What the task asks » The string "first" appears in some lines of the data. Report how many, with no other words.

Available data »
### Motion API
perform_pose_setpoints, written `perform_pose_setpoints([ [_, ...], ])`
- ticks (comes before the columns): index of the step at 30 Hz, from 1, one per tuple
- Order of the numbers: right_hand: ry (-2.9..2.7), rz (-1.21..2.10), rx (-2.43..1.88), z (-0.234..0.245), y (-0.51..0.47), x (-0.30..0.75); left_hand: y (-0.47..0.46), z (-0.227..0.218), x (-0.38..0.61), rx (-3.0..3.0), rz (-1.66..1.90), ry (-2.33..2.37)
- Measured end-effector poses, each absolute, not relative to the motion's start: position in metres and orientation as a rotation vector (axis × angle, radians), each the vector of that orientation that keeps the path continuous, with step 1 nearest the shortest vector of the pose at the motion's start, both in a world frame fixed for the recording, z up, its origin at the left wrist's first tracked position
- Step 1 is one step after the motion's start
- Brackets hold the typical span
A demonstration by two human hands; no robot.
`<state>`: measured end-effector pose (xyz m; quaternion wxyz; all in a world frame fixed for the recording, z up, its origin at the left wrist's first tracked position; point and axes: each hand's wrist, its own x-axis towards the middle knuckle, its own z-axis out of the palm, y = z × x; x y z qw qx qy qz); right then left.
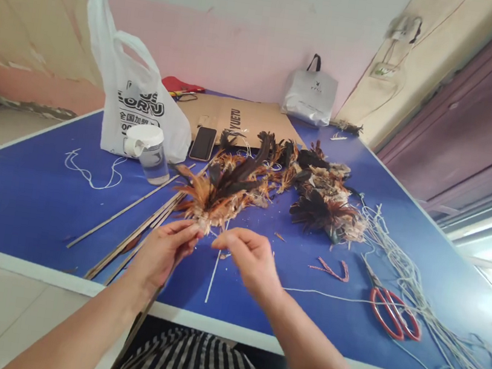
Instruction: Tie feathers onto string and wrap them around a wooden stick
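My left hand (pixel 168 250) is closed around a thin stick (pixel 138 322) just below a tuft of brown and black feathers (pixel 214 195), which fans out from its upper end like a feather duster. Close by on the right, my right hand (pixel 251 258) is pinched on a white string (pixel 326 294). The string appears at the base of the tuft and again beyond my right wrist, running toward a heap of strings (pixel 415 281). Behind the tuft lie loose feathers (pixel 264 187), with a larger feather pile (pixel 328 202) to the right.
Red-handled scissors (pixel 395 312) lie at right beside a short pink cord (pixel 332 270). Several thin sticks (pixel 138 233) lie left of the tuft. Farther back are a lidded plastic jar (pixel 153 159), white bag (pixel 141 102), phone (pixel 203 143), cardboard (pixel 255 118) and silver bag (pixel 311 96).
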<state>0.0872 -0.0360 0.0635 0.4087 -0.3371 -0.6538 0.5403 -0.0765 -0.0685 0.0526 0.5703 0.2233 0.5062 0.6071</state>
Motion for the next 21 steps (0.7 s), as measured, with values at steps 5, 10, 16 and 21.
perform_pose_setpoints([
  [5, -1.746, 1.197, -1.379, 0.041, 0.022, 0.134, -0.044, 0.075, -0.084, 0.464, 1.439, 1.050],
  [10, -2.274, 0.391, -1.928, 0.032, 0.057, 0.142, -0.014, 0.073, -0.077, 0.448, 1.399, 0.930],
  [16, -2.311, 0.392, -1.861, 0.027, 0.066, 0.092, 0.003, 0.059, -0.075, 0.430, 1.343, 0.894],
  [21, -2.294, 0.369, -1.890, 0.016, 0.072, 0.068, 0.008, 0.052, -0.079, 0.359, 1.368, 0.869],
])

Task answer » 2